━━ Raw data ━━

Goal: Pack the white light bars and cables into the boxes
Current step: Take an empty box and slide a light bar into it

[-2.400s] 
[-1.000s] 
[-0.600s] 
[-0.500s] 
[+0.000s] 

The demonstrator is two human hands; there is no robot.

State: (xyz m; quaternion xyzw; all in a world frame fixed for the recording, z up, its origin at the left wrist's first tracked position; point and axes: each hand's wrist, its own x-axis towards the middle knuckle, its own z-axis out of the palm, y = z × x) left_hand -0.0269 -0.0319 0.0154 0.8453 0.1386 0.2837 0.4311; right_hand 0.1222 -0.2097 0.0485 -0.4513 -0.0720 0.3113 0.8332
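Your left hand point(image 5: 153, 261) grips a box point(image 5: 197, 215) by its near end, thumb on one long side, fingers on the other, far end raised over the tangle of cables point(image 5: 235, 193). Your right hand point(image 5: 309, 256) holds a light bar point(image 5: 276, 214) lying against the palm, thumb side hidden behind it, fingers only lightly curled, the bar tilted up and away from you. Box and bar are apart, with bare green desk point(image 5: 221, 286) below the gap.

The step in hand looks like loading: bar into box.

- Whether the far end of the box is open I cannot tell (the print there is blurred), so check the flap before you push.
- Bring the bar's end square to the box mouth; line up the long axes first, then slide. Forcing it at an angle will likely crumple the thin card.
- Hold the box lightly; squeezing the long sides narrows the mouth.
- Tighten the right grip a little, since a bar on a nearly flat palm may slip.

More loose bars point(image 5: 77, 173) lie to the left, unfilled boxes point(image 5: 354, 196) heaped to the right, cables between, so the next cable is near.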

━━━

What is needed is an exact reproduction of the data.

> [Response]:
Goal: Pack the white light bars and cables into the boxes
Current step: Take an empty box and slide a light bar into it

[-2.400s] 
[-1.000s] 
[-0.600s] 
[-0.500s] 
[+0.000s] 

The demonstrator is two human hands; there is no robot.

State: (xyz m; quaternion xyzw; all in a world frame fixed for the recording, z up, its origin at the left wrist's first tracked position; point and axes: each hand's wrist, its own x-axis towards the middle knuckle, its own z-axis out of the palm, y = z × x) left_hand -0.0269 -0.0319 0.0154 0.8453 0.1386 0.2837 0.4311; right_hand 0.1222 -0.2097 0.0485 -0.4513 -0.0720 0.3113 0.8332
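Your left hand point(image 5: 153, 261) grips a box point(image 5: 197, 215) by its near end, thumb on one long side, fingers on the other, far end raised over the tangle of cables point(image 5: 235, 193). Your right hand point(image 5: 309, 256) holds a light bar point(image 5: 276, 214) lying against the palm, thumb side hidden behind it, fingers only lightly curled, the bar tilted up and away from you. Box and bar are apart, with bare green desk point(image 5: 221, 286) below the gap.

The step in hand looks like loading: bar into box.

- Whether the far end of the box is open I cannot tell (the print there is blurred), so check the flap before you push.
- Bring the bar's end square to the box mouth; line up the long axes first, then slide. Forcing it at an angle will likely crumple the thin card.
- Hold the box lightly; squeezing the long sides narrows the mouth.
- Tighten the right grip a little, since a bar on a nearly flat palm may slip.

More loose bars point(image 5: 77, 173) lie to the left, unfilled boxes point(image 5: 354, 196) heaped to the right, cables between, so the next cable is near.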

This output requires nothing more.